Давид снова помолчал в белую стену.
– Катя, если бы ты знала, сколько я готов отдать сейчас за то, чтобы мы с тобой обсуждали новый клуб на Кропоткинской, а не вот это вот все. Я бы душу дьяволу продал.
– Я не хожу по клубам, так что это была бы напрасная жертва, – улыбнулась медсестра максимально дружелюбно.
– Ты понимаешь, о чем я.
– Конечно. Я бы тоже хотела, чтобы мы говорили о чем-то другом.
– Стой, а почему ты не ходишь в клубы? – поинтересовался Давид.
– Я готовлюсь к поступлению в мединститут, – просто ответила Катя, – в свободное от работы время я занимаюсь.
– И каким же врачом ты будешь?
– Нейрохирургом.
– Чего? – расхохотался Давид.
Катя смотрела прямо и серьезно. Кажется, она не шутила.
Давид потупил глаза.
– Прости, я подумал, что ты шутишь. Ты такая молодая и хорошенькая. А у меня стереотипное мышление. В моей картине мира хирурги выглядят примерно как ваш этот Сергей Леонидович. Ну или хотя бы как доктор Хаус.
– Честно говоря, я довольно способная, у меня красный диплом медицинского колледжа, и я на хорошем счету на работе.
– Как обманчива бывает иногда внешность.

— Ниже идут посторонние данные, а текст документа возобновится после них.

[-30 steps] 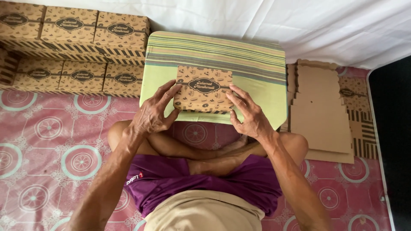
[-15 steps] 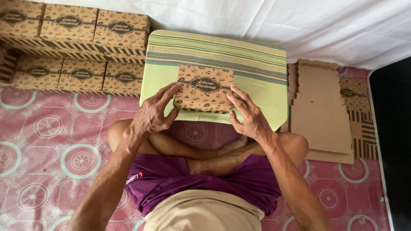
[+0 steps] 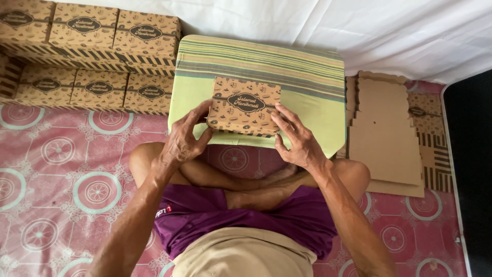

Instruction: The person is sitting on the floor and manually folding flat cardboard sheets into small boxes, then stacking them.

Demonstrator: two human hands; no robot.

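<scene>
On the striped green cushion (image 3: 307, 77) before my crossed legs, small brown printed box (image 3: 245, 105) lying flat, my left hand (image 3: 183, 139) clamped on its left edge, my right hand (image 3: 299, 139) gripping its right edge, finished boxes (image 3: 87, 56) stacked far left, flat cardboard blanks (image 3: 384, 133) at right

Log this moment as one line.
left hand: grips brown patterned cardboard box | right hand: grips same box | box on green striped cushion

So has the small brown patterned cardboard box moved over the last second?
No. The small brown patterned cardboard box sits at the same spot on the green striped cushion.
</scene>
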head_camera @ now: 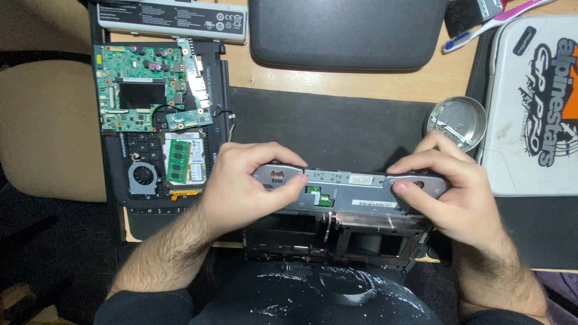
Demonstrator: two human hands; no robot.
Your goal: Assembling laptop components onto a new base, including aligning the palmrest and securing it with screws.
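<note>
Left hand (pixel 247 183) curled around the left end of a grey metal laptop frame panel (pixel 349 191); right hand (pixel 448 186) closed on its right end. Panel held tilted over the black work mat (pixel 325 129), near desk edge. Green circuit board (pixel 141 87) lies left; round metal dish (pixel 456 122) right.
</note>
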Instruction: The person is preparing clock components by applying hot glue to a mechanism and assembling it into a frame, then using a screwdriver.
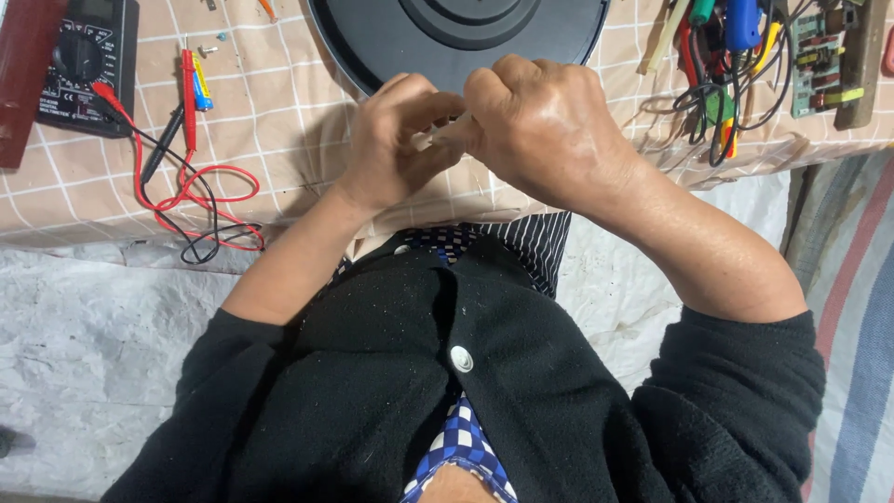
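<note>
Pale, thin, possibly plastic strip (445,130) sits pinched between both hands at the bench's near edge; left hand (396,140) fingers grip one end, right hand (540,126) closes over the other, steadying it before the round black plastic disc (456,37).

Two hands meet over the near edge of a table (279,121), just in front of a round disc (456,37). The left hand (396,140) touches the right hand (545,121). Left of the disc lies a multimeter (84,61) (its leads (186,186) trail nearer). Right of the disc sits a heap of tools (736,56).
</note>
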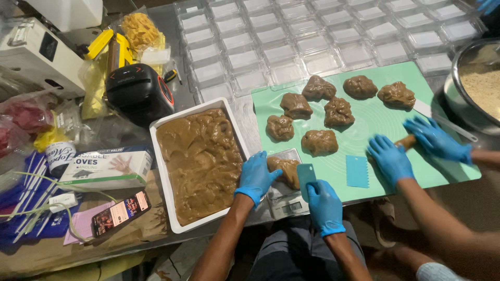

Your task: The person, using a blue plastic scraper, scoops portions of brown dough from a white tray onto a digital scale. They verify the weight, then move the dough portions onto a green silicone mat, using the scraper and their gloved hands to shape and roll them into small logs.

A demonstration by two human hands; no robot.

Я бы скорее подумал, что ты веселая тусовщица, вертихвостка и сердцеедка, чем заучка.
– А я и не заучка. Мне все это нравится. А я бы про тебя подумала, что ты мажор, грубиян, пикапер, самовлюбленный болван.
– Все мимо, кроме первого пункта, – улыбнулся Давид, – но я не буду извиняться за то, что родился в богатой семье. Это не моя вина, честно.
– Да, но у тебя есть выбор, – с вызовом сказала Катя, – пользоваться родительскими деньгами или пробивать себе путь самостоятельно.
– Что ты имеешь ввиду? Это что, наезд? Мне кажется, это глупо не брать от жизни то, что она тебе дает.
– Неужели? – вскинула брови Катя.
Давида задело. Никогда раньше не задевало, а теперь задело. Он никогда не чувствовал себя виноватым перед теми, кто родился без серебряной ложки во рту. Но и не кичился деньгами семьи. Просто жил в свое удовольствие. Конечно, у него всегда был перед глазами пример старшей сестры, которая после окончания школы поступила в университет и стала снимать квартиру вскладчину с однокурсницами. Хотела поселиться в общежитие, но ей отказали. И от машины отказалась. Брала у родителей деньги на квартиру только в первом семестре, потом устроилась на работу. Сама училась, сама зарабатывала, сама нашла способ уехать в Нью-Йорк. Отец негодовал, мать плакала, но Наташа не сдавалась. Никогда не позволяла никому лезть в ее жизнь. Со временем родители смирились. Давид всегда думал, что у сестры просто бунт такой, форма развлечения. И все ждали, когда же она наиграется в самостоятельность и снова станет папиной дочкой, которой ни в чем не отказывают. Но она так и не наигралась. Видимо, это была не игра.